EXERCISE DESCRIPTION:
Of the entries below, restate word for word only the section that runs from the line with "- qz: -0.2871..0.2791" to the line with "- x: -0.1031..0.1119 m", counting both ends.
-- -- --
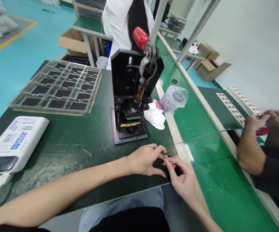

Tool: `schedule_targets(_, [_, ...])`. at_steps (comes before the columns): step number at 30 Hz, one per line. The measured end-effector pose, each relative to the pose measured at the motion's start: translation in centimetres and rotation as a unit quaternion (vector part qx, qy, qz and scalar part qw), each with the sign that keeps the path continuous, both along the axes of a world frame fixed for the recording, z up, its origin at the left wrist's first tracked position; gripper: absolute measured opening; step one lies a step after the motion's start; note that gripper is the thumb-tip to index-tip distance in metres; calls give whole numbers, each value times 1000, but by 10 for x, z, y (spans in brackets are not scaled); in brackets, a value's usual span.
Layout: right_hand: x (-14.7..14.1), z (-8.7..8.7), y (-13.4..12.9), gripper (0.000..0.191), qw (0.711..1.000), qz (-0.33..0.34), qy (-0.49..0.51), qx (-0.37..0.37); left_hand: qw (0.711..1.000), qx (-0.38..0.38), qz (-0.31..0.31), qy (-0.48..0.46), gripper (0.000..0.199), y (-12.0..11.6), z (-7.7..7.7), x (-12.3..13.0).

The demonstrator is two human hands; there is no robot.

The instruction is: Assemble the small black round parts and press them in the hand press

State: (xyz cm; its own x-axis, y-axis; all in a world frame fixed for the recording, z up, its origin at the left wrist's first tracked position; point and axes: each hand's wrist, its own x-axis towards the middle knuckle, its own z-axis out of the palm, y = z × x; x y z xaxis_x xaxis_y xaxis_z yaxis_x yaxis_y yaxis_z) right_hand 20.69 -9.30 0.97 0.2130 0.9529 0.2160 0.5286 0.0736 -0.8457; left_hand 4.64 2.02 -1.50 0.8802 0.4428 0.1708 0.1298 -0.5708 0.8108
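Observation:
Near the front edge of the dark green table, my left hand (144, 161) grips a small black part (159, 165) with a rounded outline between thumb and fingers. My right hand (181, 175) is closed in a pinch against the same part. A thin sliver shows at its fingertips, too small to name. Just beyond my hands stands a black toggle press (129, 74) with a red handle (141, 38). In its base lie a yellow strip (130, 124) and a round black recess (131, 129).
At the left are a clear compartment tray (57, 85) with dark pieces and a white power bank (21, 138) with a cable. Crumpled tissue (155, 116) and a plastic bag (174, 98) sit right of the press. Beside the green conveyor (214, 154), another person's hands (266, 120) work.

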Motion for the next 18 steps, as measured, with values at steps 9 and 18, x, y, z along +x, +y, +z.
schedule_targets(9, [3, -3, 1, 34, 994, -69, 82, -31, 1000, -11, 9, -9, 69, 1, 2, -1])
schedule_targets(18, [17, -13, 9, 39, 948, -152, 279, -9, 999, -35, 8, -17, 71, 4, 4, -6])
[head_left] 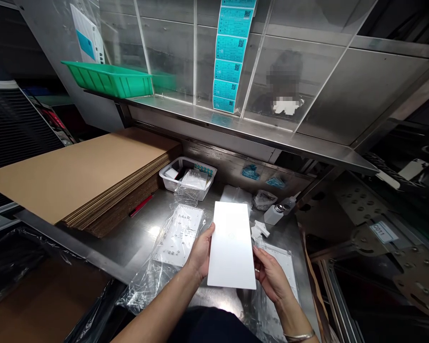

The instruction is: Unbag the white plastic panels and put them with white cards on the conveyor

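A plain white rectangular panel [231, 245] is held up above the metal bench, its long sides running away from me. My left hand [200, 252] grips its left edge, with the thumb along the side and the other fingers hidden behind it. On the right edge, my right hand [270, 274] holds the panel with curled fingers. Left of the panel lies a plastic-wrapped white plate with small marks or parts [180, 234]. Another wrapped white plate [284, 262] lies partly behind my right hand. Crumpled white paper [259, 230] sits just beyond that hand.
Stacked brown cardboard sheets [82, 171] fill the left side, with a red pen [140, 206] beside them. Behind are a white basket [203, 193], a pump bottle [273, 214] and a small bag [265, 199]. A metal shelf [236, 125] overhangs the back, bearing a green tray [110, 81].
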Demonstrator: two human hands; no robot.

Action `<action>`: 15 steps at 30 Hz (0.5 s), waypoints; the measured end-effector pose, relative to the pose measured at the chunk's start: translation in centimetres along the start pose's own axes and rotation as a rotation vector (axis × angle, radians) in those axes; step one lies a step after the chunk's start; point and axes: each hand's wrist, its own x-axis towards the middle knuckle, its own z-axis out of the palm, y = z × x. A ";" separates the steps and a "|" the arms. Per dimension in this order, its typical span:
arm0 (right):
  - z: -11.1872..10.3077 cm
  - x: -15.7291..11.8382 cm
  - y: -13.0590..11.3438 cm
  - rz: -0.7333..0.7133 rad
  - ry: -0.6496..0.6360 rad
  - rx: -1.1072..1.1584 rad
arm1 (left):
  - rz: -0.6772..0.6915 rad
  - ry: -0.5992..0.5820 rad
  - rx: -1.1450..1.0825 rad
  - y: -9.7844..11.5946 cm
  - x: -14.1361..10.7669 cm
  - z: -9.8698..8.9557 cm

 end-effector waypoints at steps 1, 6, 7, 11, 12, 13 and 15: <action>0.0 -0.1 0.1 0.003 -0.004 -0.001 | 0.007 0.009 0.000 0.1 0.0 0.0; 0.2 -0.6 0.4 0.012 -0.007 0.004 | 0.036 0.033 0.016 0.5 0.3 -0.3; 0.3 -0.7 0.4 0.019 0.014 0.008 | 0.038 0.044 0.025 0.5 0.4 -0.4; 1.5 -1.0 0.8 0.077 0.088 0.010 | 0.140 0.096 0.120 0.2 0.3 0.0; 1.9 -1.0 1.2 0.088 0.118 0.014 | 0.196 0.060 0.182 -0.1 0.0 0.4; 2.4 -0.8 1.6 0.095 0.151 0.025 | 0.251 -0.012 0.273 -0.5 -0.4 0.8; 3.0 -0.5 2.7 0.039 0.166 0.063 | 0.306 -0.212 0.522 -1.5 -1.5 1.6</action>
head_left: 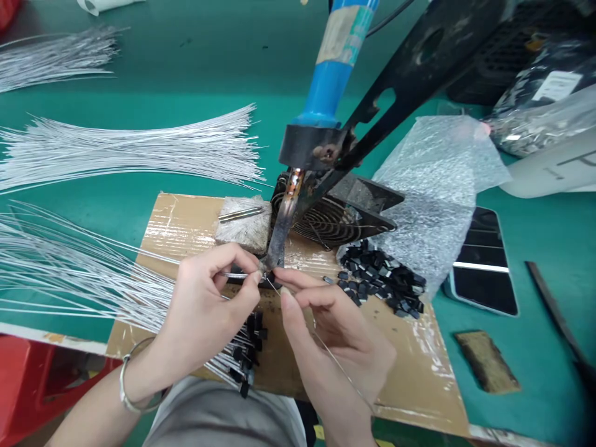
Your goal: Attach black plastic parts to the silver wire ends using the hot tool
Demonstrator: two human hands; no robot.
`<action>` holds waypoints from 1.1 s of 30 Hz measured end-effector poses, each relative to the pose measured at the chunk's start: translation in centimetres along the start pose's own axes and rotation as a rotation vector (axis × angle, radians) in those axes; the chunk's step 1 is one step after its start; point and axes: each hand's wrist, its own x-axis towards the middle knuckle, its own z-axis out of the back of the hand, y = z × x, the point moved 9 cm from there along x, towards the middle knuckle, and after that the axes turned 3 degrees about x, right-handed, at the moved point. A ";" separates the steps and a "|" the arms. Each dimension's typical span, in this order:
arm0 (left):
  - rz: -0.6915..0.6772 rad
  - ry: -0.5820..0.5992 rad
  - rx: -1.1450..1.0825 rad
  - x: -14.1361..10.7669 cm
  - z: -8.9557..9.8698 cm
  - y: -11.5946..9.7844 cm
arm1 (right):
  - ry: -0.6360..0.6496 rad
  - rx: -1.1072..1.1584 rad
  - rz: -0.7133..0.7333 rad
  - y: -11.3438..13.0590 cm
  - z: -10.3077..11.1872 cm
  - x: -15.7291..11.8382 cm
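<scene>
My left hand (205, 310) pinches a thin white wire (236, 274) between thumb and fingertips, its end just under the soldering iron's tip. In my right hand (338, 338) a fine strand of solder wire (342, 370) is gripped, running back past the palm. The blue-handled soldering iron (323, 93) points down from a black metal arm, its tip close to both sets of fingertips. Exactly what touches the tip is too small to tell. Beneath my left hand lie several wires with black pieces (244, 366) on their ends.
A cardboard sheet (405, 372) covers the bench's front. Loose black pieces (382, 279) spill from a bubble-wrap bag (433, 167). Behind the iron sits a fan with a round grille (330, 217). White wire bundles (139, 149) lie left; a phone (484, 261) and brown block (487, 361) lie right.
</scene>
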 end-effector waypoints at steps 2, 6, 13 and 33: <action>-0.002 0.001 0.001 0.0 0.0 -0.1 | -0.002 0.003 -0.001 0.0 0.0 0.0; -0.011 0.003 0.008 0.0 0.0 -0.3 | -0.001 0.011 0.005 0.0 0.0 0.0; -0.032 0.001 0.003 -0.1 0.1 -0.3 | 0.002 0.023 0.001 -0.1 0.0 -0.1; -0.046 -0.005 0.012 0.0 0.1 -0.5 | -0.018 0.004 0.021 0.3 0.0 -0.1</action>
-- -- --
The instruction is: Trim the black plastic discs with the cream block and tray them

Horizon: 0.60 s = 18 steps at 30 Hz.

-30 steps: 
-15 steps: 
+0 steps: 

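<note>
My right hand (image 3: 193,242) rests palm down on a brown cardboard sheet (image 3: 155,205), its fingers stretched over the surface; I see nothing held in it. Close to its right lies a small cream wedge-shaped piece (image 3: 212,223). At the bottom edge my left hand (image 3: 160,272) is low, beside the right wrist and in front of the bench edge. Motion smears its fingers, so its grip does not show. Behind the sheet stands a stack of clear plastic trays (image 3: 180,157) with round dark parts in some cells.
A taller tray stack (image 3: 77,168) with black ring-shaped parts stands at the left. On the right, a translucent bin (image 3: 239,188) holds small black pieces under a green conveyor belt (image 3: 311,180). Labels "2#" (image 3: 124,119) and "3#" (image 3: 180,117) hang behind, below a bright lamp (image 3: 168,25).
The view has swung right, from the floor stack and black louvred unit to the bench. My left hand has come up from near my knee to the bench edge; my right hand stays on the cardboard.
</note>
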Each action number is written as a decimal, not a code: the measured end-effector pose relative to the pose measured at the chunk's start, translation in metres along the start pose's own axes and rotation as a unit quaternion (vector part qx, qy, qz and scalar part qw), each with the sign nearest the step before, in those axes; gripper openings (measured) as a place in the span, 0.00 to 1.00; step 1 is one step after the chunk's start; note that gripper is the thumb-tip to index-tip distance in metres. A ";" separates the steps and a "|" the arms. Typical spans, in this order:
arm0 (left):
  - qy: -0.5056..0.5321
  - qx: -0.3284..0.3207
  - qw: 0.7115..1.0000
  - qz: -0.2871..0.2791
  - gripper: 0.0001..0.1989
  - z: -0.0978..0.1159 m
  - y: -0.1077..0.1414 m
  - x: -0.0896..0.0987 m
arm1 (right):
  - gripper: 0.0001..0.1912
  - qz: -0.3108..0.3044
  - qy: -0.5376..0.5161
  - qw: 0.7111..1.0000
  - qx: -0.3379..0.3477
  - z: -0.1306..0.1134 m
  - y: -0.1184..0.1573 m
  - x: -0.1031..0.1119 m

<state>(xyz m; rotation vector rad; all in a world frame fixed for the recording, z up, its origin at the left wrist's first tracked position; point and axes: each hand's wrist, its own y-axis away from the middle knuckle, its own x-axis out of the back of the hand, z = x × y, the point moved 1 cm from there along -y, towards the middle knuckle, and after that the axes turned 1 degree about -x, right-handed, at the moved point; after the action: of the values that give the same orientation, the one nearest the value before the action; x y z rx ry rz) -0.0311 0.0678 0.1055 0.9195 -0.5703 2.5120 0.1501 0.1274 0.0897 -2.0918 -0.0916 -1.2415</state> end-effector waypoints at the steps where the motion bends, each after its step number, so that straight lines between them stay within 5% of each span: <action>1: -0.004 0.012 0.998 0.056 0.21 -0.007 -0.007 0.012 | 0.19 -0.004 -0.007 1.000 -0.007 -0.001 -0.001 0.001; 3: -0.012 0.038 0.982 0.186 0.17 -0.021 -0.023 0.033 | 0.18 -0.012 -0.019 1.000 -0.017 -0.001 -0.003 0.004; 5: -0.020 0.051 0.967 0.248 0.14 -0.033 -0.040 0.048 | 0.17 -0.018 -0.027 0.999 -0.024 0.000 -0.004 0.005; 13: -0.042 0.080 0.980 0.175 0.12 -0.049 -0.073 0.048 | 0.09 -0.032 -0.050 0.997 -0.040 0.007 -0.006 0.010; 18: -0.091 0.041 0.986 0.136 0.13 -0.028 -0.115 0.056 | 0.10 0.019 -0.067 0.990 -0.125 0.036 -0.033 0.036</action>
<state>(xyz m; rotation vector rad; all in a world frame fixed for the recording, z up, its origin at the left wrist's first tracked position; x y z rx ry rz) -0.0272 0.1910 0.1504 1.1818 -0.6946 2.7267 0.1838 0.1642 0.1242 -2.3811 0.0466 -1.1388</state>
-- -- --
RESPONSE AREA:
  - qz: -0.2871..0.2791
  - gripper: 0.0001..0.1989
  - z: -0.0978..0.1159 m
  - y: -0.1077..0.1414 m
  - x: -0.0896..0.0987 m
arm1 (right):
  - gripper: 0.0001..0.1912
  - qz: -0.3108..0.3044
  - qy: -0.5376..0.5161
  - qw: 0.7111..1.0000
  - qx: -0.3379..0.3477
  - z: -0.1306..0.1134 m
  - y: -0.1184..0.1573 m
  - x: -0.1031..0.1119 m

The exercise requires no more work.